** Opening COLLECTED DATA block **

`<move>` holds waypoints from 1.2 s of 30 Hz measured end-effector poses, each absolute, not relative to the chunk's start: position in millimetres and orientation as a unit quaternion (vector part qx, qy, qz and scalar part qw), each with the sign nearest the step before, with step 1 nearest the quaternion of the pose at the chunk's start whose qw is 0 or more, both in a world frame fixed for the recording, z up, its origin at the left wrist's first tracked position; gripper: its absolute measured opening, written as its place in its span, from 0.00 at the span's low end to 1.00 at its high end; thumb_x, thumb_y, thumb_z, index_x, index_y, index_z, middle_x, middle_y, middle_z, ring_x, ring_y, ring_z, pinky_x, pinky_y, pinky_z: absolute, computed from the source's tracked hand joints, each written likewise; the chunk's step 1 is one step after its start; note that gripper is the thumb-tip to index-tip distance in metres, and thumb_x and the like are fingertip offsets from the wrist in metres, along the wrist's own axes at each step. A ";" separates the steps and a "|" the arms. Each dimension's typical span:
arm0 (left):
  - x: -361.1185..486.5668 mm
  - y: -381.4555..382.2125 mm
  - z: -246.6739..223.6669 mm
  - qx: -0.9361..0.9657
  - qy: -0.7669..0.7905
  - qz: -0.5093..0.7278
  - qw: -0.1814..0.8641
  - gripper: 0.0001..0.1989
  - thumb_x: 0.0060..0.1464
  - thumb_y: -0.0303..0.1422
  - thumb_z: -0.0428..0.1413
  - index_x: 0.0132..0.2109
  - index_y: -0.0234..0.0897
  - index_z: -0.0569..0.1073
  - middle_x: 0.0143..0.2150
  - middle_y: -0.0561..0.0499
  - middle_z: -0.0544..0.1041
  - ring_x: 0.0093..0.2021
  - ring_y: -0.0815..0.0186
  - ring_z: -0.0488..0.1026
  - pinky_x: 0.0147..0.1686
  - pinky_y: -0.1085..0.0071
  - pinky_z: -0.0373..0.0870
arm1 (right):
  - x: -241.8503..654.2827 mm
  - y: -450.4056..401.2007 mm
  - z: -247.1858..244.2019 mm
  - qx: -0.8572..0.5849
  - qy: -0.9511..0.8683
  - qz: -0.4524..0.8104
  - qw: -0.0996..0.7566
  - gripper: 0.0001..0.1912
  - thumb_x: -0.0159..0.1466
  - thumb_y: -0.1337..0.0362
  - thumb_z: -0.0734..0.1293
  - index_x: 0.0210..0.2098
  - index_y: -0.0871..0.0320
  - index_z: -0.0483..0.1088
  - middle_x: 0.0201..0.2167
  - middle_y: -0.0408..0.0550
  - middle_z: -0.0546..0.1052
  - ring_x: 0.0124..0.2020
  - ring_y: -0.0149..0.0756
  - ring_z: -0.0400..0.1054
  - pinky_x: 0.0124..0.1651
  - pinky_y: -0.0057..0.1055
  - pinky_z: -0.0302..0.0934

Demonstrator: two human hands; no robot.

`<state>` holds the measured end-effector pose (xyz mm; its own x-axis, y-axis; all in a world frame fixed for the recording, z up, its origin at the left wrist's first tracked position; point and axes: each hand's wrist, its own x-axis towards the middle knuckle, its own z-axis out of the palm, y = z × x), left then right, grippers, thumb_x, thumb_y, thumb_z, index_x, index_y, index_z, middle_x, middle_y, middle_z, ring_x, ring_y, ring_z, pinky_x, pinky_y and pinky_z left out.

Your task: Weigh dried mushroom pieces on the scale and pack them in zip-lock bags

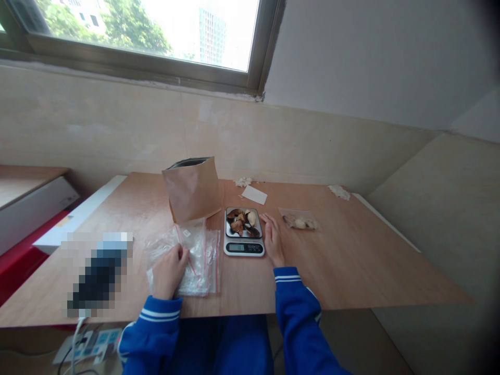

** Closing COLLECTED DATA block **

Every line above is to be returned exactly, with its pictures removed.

`<move>` holds waypoints from 1.2 s of 30 Hz measured end-effector poses, each absolute, not relative to the chunk's start: position in millimetres and orientation as a unit quaternion (vector part qx, qy, qz and scalar part qw), each with the sign nearest the step before, with step 1 nearest the quaternion of the pose at the chunk's start whose qw is 0 or more, both in a world frame fixed for the recording, z up, its origin at the left wrist's first tracked position; gripper: its absolute measured opening, written as its place in its span, from 0.00 at the span's low end to 1.00 at its high end; thumb_x, thumb_y, thumb_z, index_x, index_y, index_z, middle_x, middle_y, middle_z, ring_x, ring_y, ring_z, pinky_x, pinky_y, pinky_z: absolute, computed from the source's tracked hand joints, each written likewise; the chunk's step 1 is one step after its start; note that gripper is the thumb-tip to index-tip distance in metres, and thumb_x and the like are fingertip offsets from the wrist in metres, along the wrist's own axes at each step. A ";" separates the steps and a "|" the arms. Each dimension's typical span:
arm0 (left):
  - x: -361.1185..486.5668 mm
  - y: -381.4555..382.2125 mm
  - z: -246.6739..223.6669 mm
  - qx: -0.9361..0.9657
  - qy: -0.7669..0.7905
  - qz: -0.5093..0.7278
  - qw: -0.1814..0.8641
  - gripper: 0.0001..0.1989
  - thumb_x: 0.0060..0.1464
  - thumb_y: -0.0303..0.1422
  - thumb_z: -0.0428..0.1413
  - index_x: 0.0132..0.2109
  - index_y: -0.0234..0.0897
  - index_z: -0.0569..0.1073
  - middle_x: 0.0143..0.2150
  - middle_y: -0.0561..0.0499
  - middle_z: -0.0544..0.1041
  - ring_x: 0.0093..0.2021
  - ring_y: -0.0815..0.0186
  - ring_z: -0.0488..0.1026
  - pinky_x: 0.0147..0.1686
  - pinky_y: -0.1085..0.0071
  - pinky_z: -0.0373..0.0870
arm1 (right):
  - x: -241.8503..654.2827 mm
  - y: -450.4056..401.2007 mm
  - z: -247.1858..244.2019 mm
  - qx: -0.8572..0.5849
  - qy: -0.9511..0.8683
  - qz: -0.4524..0.8104
  - qw: -0.0996..0.7566
  - gripper: 0.0001..0.1912
  - thumb_x: -0.0159..0.1466
  - thumb_y: -0.1337..0.0362
  - thumb_z: -0.0734..0.1293
  - index_x: 0.0210..0.2098
  - index_y: -0.0871..0.0320
  - index_z: -0.0483..0.1088
  - middle_x: 0.0201..0.2167
  - middle_y: -0.0408..0.0550
  - middle_z: -0.0546..0.1052
  - ring_x: 0.0124..0.2020
  - ring_y: -0.0149..0.0756
  - ring_z: -0.0400..0.1054
  - pinky_x: 0.0124..0.1651
  - pinky_y: -0.0057..0.1055
  - pinky_z: -0.0302..0.0934

Demonstrator: two human hands; no robot.

`<state>` holds the measured end-effector pose (xyz mm; its own x-axis, y-axis; all in a world frame fixed for the recording, z up, its origin at the left wrist's first tracked position; point and axes: each hand's wrist, its own x-axis towards the middle knuckle, its own z-axis out of the palm, y = z × x), left then right, grippers, thumb_x, thumb_y, thumb_z, index_x, index_y, index_z, middle_x, middle_y, middle_z, ring_x, ring_y, ring_z, pinky_x, pinky_y and pinky_z left out.

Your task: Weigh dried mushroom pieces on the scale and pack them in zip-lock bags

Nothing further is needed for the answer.